Inhalt

Besitzverbot für viele Arten

Mit der beginnenden Brut- und Setzzeit des Rehwildes erreichen die Stadtverwaltung vermehrt Anfragen zum Umgang mit verletzten oder hilfebedürftig erscheinenden Wildtieren. Die Landeshauptstadt bittet eindringlich darum, Wildtiere grundsätzlich in der Natur zu belassen.

 

„Für viele Wildtiere besteht nach dem Bundesnaturschutzgesetz ein sogenanntes Besitzverbot“, betont der Beigeordnete für Soziales, Jugend und Gesundheit, Dr. Ingo Gottschalk. „Grundsätzlich ist der Verbleib in der Natur besser als eine Mitnahme, denn eine Gefährdungssituation ist für ungeübte Augen nur sehr schwer zu erkennen. Schlimmstenfalls schadet eine Mitnahme mehr als sie den Tieren nützt.“

 

Gerade bei Rehwild oder Hasen, aber auch bei vielen Vogelarten ist es üblich, dass der Nachwuchs vermeintlich allein zurückgelassen wird. Dies dient dem Schutz der Jungtiere und der Vermeidung des Anlockens von Fressfeinden durch den Eigengeruch.

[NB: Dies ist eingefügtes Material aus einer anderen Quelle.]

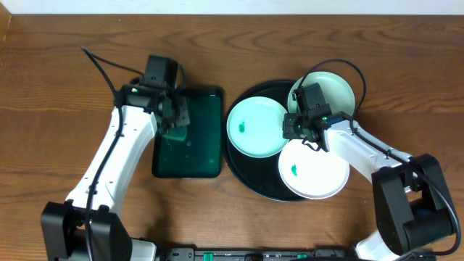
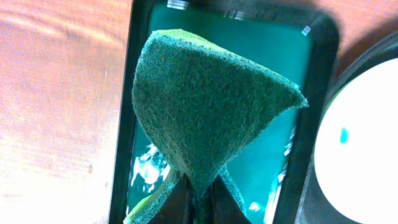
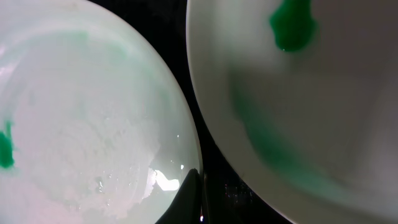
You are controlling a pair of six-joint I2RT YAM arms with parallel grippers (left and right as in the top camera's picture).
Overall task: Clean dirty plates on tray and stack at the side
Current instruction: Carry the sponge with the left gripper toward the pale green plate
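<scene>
Three white plates lie on the round black tray (image 1: 250,181): a pale aqua one at the left (image 1: 254,116), one at the back right (image 1: 333,87) and one at the front right (image 1: 319,177), each with a green smear. My right gripper (image 1: 291,130) sits at the aqua plate's right rim. In the right wrist view its fingers (image 3: 198,186) look shut on the rim of a wet plate (image 3: 93,124), with another smeared plate (image 3: 323,112) beside it. My left gripper (image 1: 174,119) is shut on a green sponge (image 2: 205,106) and holds it above the rectangular tray.
A dark green rectangular tray (image 1: 210,156) with liquid in it lies left of the black tray, and its rim shows in the left wrist view (image 2: 121,124). The wooden table (image 1: 58,72) surrounds both trays.
</scene>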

Die Elterntiere kehren fast immer zu den Jungtieren zurück.

 

Ausführliche Informationen bietet zum Beispiel die App „Wildtier SOS“ der Tierärztlichen Hochschule Hannover. Sie ermöglicht eine schnelle, verständliche und situationsabhängige Einschätzung zur Tierart, der Fundsituation und zum Zustand des Tieres. Auch Stellen, bei denen verletze oder hilfebedürftige Wildtiere im Notfall abgegeben werden können, werden darin genannt. Im Großraum Magdeburg gehören der Tiergarten Bernburg, der Tierpark Köthen, die Klein- und Wildtierhilfe in Ballenstedt und der Tierpark Hexentanzplatz in Thale dazu.